> [Work request] Which lines run from the line containing "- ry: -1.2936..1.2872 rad" through the end of the records below? Reproduce them exactly, and nothing else.

> [Supplied information]
------------------------------

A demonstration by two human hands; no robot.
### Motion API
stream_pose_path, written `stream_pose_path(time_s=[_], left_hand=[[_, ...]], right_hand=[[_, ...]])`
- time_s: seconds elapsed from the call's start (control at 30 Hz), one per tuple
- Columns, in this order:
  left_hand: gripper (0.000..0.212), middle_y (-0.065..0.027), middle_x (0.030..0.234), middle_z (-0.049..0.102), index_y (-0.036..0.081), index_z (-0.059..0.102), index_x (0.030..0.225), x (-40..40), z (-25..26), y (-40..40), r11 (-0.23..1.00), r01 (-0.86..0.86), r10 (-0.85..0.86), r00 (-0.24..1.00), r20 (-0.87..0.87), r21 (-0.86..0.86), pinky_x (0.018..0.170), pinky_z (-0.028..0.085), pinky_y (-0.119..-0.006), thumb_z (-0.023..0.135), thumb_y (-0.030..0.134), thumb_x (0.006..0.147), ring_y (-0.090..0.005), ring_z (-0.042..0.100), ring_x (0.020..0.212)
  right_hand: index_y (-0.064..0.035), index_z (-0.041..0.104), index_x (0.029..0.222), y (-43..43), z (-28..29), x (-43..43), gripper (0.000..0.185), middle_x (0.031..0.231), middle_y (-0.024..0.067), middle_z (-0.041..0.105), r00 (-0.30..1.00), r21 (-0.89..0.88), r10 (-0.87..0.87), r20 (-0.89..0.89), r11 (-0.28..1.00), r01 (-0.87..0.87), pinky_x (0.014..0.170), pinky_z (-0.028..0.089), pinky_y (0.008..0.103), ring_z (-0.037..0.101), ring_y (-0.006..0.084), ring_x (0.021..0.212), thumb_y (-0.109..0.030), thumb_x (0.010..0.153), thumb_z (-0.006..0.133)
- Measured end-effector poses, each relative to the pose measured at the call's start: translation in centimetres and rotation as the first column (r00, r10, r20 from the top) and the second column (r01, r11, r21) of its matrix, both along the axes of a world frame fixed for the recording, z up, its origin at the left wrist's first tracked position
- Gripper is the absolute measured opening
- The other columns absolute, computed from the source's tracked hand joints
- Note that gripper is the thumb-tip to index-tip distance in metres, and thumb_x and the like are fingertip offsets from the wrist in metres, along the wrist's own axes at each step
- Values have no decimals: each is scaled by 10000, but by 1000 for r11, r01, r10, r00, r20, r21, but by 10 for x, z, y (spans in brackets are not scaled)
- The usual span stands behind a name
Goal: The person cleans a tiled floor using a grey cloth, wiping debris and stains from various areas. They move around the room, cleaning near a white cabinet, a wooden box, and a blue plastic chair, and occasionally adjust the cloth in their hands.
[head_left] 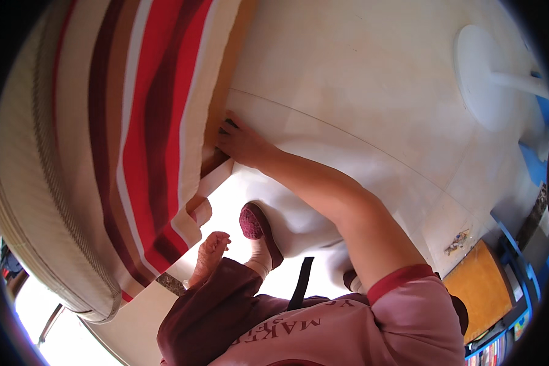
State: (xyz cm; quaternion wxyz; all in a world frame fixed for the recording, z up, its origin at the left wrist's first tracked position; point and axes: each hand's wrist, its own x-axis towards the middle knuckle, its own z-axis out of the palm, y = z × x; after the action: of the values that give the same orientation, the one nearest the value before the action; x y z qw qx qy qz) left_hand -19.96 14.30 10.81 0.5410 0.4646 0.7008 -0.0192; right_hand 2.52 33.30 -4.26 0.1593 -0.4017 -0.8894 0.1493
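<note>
My right hand reaches to the lower edge of a wooden bed frame, its fingertips in shadow at the frame. Dark patches show between the fingers; whether it holds something cannot be told. A red, brown, cream and white striped cloth hangs over the frame, beside the hand. My left hand is near my raised knee, below the cloth's corner, with fingers curled and nothing visible in them. My foot in a dark red patterned slipper stands on the floor between the hands.
A beige mattress with a corded edge lies at left. Pale floor tiles spread to the right. A white round stand base is at upper right. An orange-brown wooden panel and a blue-edged shelf with books stand at lower right.
</note>
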Motion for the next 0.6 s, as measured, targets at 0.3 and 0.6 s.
stream_pose_path(time_s=[0.3, 0.6], left_hand=[[142, -59, 890, 637, 5, 578, 1070, -22, -4, -29, 963, -254, 257, 966, 24, -94, 693, 497, -254, 535, 76, 954, -120, 589, 749], [129, -55, 885, 639, 15, 587, 1051, -21, -18, -29, 970, -236, 238, 970, 42, -53, 684, 489, -238, 555, 51, 932, -119, 593, 754]], right_hand=[[-131, 638, 1151, -35, -8, 12, 325, 1314, -22, 555, 965, 4, -131, -229, 991, 135, 1141, 187, 534, 339, 258, 1360, -160, 845, 533], [-173, 627, 1211, 12, 3, -14, 365, 1374, -47, 503, 999, -78, -29, -19, 997, 27, 1158, 137, 556, 277, 270, 1398, -186, 859, 534]])
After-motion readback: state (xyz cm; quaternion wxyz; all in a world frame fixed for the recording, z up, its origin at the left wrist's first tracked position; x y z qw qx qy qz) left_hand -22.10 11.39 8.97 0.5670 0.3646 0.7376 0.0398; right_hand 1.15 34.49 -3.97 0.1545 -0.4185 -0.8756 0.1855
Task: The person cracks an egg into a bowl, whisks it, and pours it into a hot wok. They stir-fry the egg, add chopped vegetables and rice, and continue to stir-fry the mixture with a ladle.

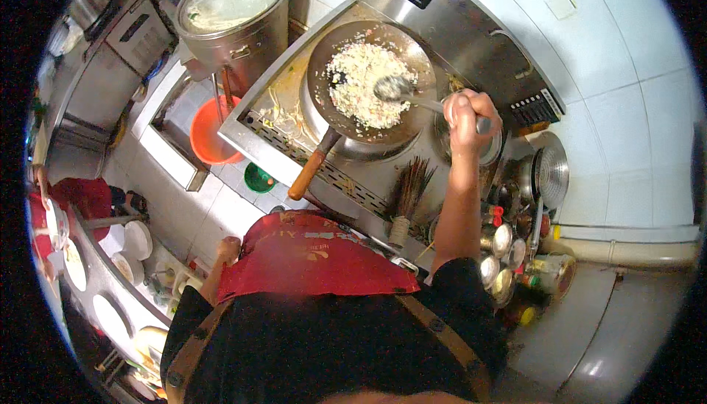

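My right hand [469, 114] is closed around the handle of a metal cooking ladle [393, 88]. The ladle's blurred bowl rests among fried rice [359, 70] with small coloured bits, in a dark wok [323, 103]. The wok sits on a stainless-steel stove, and its wooden handle [309, 175] sticks out over the front edge towards me. Beside my red apron [320, 260] hangs my left hand [228, 249], away from the wok; its fingers look curled, but I cannot see whether anything is in them.
A large steaming pot [235, 50] stands left of the stove, above an orange bucket [210, 136] and a green basin [258, 177]. A bamboo wok brush [409, 194] lies by the stove's front. Seasoning containers [501, 238] crowd the right. Another person [83, 199] stands at the left counter.
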A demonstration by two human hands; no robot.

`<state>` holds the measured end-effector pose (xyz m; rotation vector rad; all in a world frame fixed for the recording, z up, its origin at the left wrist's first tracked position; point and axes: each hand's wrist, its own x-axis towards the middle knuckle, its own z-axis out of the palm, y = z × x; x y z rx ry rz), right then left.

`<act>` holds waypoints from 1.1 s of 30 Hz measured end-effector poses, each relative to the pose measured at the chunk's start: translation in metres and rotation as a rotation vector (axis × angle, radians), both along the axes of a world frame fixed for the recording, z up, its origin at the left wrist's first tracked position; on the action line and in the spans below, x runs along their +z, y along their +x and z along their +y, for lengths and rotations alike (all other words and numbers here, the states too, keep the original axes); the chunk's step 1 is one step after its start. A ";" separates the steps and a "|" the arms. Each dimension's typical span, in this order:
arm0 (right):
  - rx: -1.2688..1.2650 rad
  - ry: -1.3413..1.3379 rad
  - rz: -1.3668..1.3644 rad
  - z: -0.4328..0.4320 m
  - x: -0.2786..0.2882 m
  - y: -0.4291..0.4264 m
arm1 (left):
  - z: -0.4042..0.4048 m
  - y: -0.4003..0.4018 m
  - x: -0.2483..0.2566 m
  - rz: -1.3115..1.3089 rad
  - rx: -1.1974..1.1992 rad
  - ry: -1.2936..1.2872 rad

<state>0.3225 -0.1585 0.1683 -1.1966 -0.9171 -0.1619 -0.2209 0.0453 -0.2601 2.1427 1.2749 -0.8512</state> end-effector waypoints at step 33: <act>-0.148 -0.106 -0.147 0.017 -0.011 -0.008 | 0.034 0.041 0.044 -0.449 0.631 -0.369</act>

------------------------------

> [Response box]
  - ry: -1.2936..1.2872 rad

<state>0.3225 -0.1585 0.1683 -1.1966 -0.9171 -0.1619 -0.2209 0.0453 -0.2601 2.1427 1.2749 -0.8512</state> end-effector waypoints at step 33: <act>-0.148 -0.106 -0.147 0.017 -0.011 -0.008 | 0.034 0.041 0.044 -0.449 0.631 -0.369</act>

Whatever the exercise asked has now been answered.